What's so bad about building XML with string concatenation?

You can end up with invalid XML, but you will not find out until you parse it again - and then it is too late. I learned this the hard way.


I think readability, flexibility and scalability are important factors. Consider the following piece of Linq-to-Xml:

XDocument doc = new XDocument(new XDeclaration("1.0","UTF-8","yes"),
   new XElement("products", from p in collection
    select new XElement("product",
        new XAttribute("guid", p.ProductId), 
        new XAttribute("title", p.Title),
        new XAttribute("version", p.Version))));

Can you find a way to do it easier than this? I can output it to a browser, save it to a document, add attributes/elements in seconds and so on ... just by adding couple lines of code. I can do practically everything with it without much of effort.


Actually, I find the biggest problem with string concatenation is not getting it right the first time, but rather keeping it right during code maintenance. All too often, a perfectly-written piece of XML using string concat is updated to meet a new requirement, and string concat code is just too brittle.

As long as the alternatives were XML serialization and XmlDocument, I could see the simplicity argument in favor of string concat.
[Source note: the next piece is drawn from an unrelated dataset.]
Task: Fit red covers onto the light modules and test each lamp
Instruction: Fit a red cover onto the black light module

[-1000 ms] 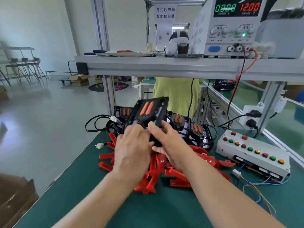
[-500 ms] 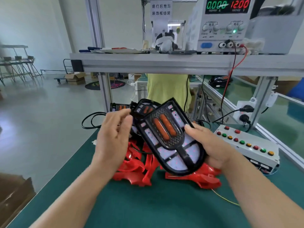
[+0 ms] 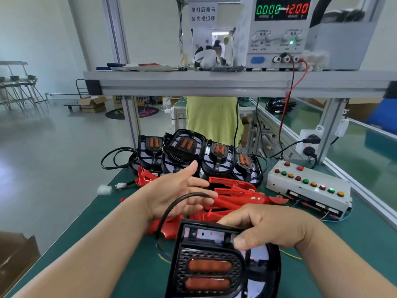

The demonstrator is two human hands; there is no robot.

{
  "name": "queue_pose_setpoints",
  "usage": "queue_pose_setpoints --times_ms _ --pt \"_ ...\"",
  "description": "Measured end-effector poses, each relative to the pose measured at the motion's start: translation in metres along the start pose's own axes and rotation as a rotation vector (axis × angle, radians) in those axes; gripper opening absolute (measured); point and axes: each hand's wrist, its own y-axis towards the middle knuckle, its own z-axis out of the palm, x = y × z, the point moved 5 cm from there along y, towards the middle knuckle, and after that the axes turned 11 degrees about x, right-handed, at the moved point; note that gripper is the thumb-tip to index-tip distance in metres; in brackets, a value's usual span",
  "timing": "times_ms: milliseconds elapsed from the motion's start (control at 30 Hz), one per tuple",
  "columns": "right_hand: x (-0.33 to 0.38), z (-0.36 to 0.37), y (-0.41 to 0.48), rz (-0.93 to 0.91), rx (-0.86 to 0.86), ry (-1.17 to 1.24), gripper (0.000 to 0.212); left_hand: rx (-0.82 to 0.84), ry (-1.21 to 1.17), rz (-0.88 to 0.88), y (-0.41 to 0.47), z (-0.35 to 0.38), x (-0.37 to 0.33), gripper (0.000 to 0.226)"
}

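Observation:
My right hand [image 3: 266,230] grips the top edge of a black light module [image 3: 214,267] with two orange lenses, held low and close to me over the green bench. A black cable [image 3: 171,208] arcs up from it. My left hand [image 3: 171,190] hovers with straight fingers above the pile of red covers [image 3: 238,196], holding nothing. Several more black light modules [image 3: 189,151] stand in a row behind the covers.
A white test box [image 3: 309,188] with coloured buttons sits at the right. A power supply [image 3: 277,33] reading 0.000 and 12.00 stands on the overhead shelf [image 3: 214,82]. Loose white connectors [image 3: 121,185] lie at the bench's left edge. A person in yellow stands beyond.
The light module came down and toward me in my right hand. My left hand let go of it and now hovers flat over the red covers.

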Motion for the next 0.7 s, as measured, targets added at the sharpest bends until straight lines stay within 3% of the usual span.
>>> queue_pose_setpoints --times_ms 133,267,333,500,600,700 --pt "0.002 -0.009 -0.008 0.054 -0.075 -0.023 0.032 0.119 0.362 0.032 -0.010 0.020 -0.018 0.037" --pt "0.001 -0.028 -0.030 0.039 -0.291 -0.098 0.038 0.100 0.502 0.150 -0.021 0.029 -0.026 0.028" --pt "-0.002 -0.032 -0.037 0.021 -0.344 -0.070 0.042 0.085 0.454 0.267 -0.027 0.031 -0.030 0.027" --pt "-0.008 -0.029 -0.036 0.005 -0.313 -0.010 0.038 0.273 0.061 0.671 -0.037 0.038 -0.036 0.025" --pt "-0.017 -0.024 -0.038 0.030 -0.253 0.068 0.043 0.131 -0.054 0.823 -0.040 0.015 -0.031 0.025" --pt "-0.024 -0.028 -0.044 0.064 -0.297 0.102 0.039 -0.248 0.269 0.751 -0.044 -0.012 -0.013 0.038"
However, ever since XDocument et. al., there is just no reason to use string concat to build XML anymore. See Sander's answer for the best way to write XML.
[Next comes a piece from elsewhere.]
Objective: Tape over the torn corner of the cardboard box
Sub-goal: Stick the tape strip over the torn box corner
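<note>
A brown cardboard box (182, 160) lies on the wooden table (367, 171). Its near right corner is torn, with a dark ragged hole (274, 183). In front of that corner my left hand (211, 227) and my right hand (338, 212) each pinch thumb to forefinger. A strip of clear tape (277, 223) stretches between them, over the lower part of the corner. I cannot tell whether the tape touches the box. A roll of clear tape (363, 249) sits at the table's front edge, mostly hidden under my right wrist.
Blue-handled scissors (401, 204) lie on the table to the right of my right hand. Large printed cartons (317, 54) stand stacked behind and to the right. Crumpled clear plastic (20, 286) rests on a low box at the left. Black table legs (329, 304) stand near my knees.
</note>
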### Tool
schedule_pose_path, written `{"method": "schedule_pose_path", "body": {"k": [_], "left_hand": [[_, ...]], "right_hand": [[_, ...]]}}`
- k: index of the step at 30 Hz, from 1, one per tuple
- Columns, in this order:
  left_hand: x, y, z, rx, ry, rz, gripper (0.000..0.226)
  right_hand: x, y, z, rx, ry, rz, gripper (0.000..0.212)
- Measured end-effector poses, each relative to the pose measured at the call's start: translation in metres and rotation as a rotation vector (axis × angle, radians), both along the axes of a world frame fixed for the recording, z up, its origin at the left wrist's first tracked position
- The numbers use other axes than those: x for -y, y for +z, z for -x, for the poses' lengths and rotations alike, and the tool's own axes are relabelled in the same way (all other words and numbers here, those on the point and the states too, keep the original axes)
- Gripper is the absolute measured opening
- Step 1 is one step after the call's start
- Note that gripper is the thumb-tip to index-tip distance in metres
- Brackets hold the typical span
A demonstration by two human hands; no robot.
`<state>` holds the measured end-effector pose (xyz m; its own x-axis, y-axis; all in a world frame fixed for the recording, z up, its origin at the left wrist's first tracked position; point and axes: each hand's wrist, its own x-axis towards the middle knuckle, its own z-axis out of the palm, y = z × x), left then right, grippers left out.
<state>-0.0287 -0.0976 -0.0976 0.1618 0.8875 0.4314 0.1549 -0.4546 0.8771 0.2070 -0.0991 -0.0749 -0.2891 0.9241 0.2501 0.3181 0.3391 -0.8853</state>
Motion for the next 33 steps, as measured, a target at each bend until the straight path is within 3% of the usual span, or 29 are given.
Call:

Another benefit of XDocument is that XML is actually a rather complex standard, and most programmers simply do not understand it. I'm currently dealing with a person who sends me "XML", complete with unquoted attribute values, missing end tags, improper case sensitivity, and incorrect escaping. But because IE accepts it (as HTML), it must be right! Sigh... Anyway, the point is that string concatenation lets you write anything, but XDocument will force standards-complying XML.


I wrote a blog entry back in 2006 moaning about XML generated by string concatenation; the simple point is that if an XML document fails to validate (encoding issues, namespace issues and so on) it is not XML and cannot be treated as such.

I have seen multiple problems with XML documents that can be directly attributed to generating XML documents by hand using string concatenation, and nearly always around the correct use of encoding.

Ask yourself this; what character set am I currently encoding my document with ('ascii7', 'ibm850', 'iso-8859-1' etc)? What will happen if I write a UTF-16 string value into an XML document that has been manually declared as 'ibm850'?

Given the richness of the XML support in .NET with XmlDocument and now especially with XDocument, there would have to be a seriously compelling argument for not using these libraries over basic string concatenation IMHO.


I think that the problem is that you aren't watching the xml file as a logical data storage thing, but as a simple textfile where you write strings.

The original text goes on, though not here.